Re: actuarial exam question

Quote:

Originally Posted by

**bobisback** Hi,

I have just sat a paper that a failed big time!

Because on on question I couldn't get started on and it was worth 21 marks.

So could some one put my mind at rest as to the answer to this question.

If X1,....Xi is distributed poison with E[Xi]=lamda then if

lamda(estimate)=1/n * sum[Xi]

What is the expected value and variance of lamda(estimate)

Thanks in advance

Bobisback

The formulas you need are undoubtedly in your class notes and textbook. Otherwise, you will certainly find them using Google eg. AP Statistics: Combinations of Random Variables

Re: actuarial exam question

im really sorry but i came to the forum asking for help not a smart ass comment about the fact you know where you can find it. Not all of us are maths genius's but we come here to ask for some help.

When working on this I kept getting the a return of Lamda(estimate) = Lamda

This is because E[1/n*sum(Xi)]=1/n*Sum(E[Xi]) =1/n*sum(lamda)=1/n*n*lamda=lamda

Can you now explain where i am going worry. I dont understand how you link helps me

Re: actuarial exam question

Quote:

Originally Posted by

**bobisback** im really sorry but i came to the forum asking for help not a smart ass comment about the fact you know where you can find it. Not all of us are maths genius's but we come here to ask for some help.
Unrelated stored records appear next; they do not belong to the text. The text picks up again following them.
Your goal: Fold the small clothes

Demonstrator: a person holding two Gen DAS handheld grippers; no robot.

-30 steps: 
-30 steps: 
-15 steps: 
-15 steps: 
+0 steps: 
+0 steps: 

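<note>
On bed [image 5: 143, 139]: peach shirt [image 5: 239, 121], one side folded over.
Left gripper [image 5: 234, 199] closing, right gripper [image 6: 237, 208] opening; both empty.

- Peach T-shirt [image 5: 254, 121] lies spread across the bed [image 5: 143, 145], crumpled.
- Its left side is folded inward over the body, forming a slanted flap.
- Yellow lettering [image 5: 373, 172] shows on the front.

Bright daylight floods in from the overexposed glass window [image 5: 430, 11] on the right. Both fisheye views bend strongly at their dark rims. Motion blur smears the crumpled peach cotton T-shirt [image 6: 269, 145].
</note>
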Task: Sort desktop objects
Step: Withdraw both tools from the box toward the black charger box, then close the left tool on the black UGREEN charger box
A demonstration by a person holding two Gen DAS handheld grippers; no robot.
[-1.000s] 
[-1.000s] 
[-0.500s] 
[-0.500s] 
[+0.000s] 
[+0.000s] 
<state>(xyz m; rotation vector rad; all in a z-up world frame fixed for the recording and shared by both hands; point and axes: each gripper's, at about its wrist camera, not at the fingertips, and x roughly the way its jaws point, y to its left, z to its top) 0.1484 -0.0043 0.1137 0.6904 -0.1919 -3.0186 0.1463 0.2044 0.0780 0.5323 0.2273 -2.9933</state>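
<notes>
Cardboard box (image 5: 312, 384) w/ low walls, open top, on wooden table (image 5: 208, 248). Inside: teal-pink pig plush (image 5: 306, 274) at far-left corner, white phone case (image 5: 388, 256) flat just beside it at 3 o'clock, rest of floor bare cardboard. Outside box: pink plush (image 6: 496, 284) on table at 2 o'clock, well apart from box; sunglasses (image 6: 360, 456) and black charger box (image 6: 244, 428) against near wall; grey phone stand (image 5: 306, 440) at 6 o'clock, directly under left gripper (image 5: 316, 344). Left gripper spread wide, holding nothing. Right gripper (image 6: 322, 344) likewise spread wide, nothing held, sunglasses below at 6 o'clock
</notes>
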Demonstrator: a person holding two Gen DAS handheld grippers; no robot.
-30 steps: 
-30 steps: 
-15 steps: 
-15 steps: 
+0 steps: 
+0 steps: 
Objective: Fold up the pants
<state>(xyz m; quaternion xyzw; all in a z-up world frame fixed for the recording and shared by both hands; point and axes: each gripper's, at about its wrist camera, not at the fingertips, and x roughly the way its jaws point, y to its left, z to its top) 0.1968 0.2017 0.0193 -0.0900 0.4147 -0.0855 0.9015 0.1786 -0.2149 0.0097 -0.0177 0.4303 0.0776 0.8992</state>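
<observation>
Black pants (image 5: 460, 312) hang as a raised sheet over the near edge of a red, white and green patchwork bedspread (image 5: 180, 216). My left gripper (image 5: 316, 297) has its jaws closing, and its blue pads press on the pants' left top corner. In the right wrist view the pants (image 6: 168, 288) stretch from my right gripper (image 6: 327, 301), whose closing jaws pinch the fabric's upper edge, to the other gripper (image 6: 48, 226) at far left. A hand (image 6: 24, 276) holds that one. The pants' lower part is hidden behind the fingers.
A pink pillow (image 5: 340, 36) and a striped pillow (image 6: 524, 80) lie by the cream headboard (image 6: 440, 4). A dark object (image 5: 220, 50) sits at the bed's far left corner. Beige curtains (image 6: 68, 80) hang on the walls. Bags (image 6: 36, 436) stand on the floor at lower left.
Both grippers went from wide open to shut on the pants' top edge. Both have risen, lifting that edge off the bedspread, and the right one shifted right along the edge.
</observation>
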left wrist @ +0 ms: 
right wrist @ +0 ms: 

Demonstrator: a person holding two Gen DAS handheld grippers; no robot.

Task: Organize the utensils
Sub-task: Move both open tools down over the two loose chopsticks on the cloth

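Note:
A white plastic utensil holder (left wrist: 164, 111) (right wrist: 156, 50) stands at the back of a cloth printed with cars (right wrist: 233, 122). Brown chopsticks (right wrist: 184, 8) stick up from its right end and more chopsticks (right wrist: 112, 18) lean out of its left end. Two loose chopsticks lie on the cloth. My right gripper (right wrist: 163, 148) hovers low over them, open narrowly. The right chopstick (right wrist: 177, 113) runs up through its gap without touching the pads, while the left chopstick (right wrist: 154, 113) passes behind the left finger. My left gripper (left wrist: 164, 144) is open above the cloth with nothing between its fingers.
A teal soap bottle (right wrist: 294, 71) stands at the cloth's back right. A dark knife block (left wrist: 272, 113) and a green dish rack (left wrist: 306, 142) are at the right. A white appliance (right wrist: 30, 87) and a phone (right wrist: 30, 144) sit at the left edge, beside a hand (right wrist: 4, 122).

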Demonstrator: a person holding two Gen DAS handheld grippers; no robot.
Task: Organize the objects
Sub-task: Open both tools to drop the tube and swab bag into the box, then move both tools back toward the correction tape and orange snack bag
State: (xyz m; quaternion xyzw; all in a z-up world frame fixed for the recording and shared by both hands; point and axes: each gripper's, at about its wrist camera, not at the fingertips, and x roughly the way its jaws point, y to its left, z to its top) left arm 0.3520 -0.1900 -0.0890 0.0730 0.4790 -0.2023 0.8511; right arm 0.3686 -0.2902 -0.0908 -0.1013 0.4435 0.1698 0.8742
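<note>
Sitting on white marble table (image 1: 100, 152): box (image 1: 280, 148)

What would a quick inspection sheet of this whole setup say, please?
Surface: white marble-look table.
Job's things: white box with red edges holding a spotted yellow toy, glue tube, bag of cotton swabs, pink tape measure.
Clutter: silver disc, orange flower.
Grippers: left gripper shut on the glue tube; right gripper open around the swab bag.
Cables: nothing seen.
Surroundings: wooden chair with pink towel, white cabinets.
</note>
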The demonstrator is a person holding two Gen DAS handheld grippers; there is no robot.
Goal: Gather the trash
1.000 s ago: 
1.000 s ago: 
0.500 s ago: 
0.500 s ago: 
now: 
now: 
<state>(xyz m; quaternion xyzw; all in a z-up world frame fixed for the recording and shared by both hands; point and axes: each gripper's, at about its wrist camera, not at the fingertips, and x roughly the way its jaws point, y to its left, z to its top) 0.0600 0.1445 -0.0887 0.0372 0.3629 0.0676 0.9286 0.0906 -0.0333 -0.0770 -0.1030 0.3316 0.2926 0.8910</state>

When working on this I kept getting the a return of Lamda(estimate) = Lamda

This is because E[1/n*sum(Xi)]=1/n*Sum(E[Xi]) =1/n*sum(lamda)=1/n*n*lamda=lamda

Can you now explain where i am going worry. I dont understand how you link helps me

1. The questions can be answered using standard formulae for the mean and variance of a sum of random variables. And as I said, these formulae will be found in either your textbook or class notes or you can use Google to find them. Why should we re-invent the wheel when a little effort on your part is all that's needed.

2. Had you posted your working and answer in your original post, I could have said "Yes, your answer for the expected value is correct". Why should we spend time typing out a solution you already have when simple confirmation is all that's required?

3. You do not say whether of not the random variables are independent. The answer for the variance depends on knowing this. But either way, you will find the required formulas if you make an effort to find them. Then it is simply a matter of applying them.

4. It's not my fault you might have failed an exam.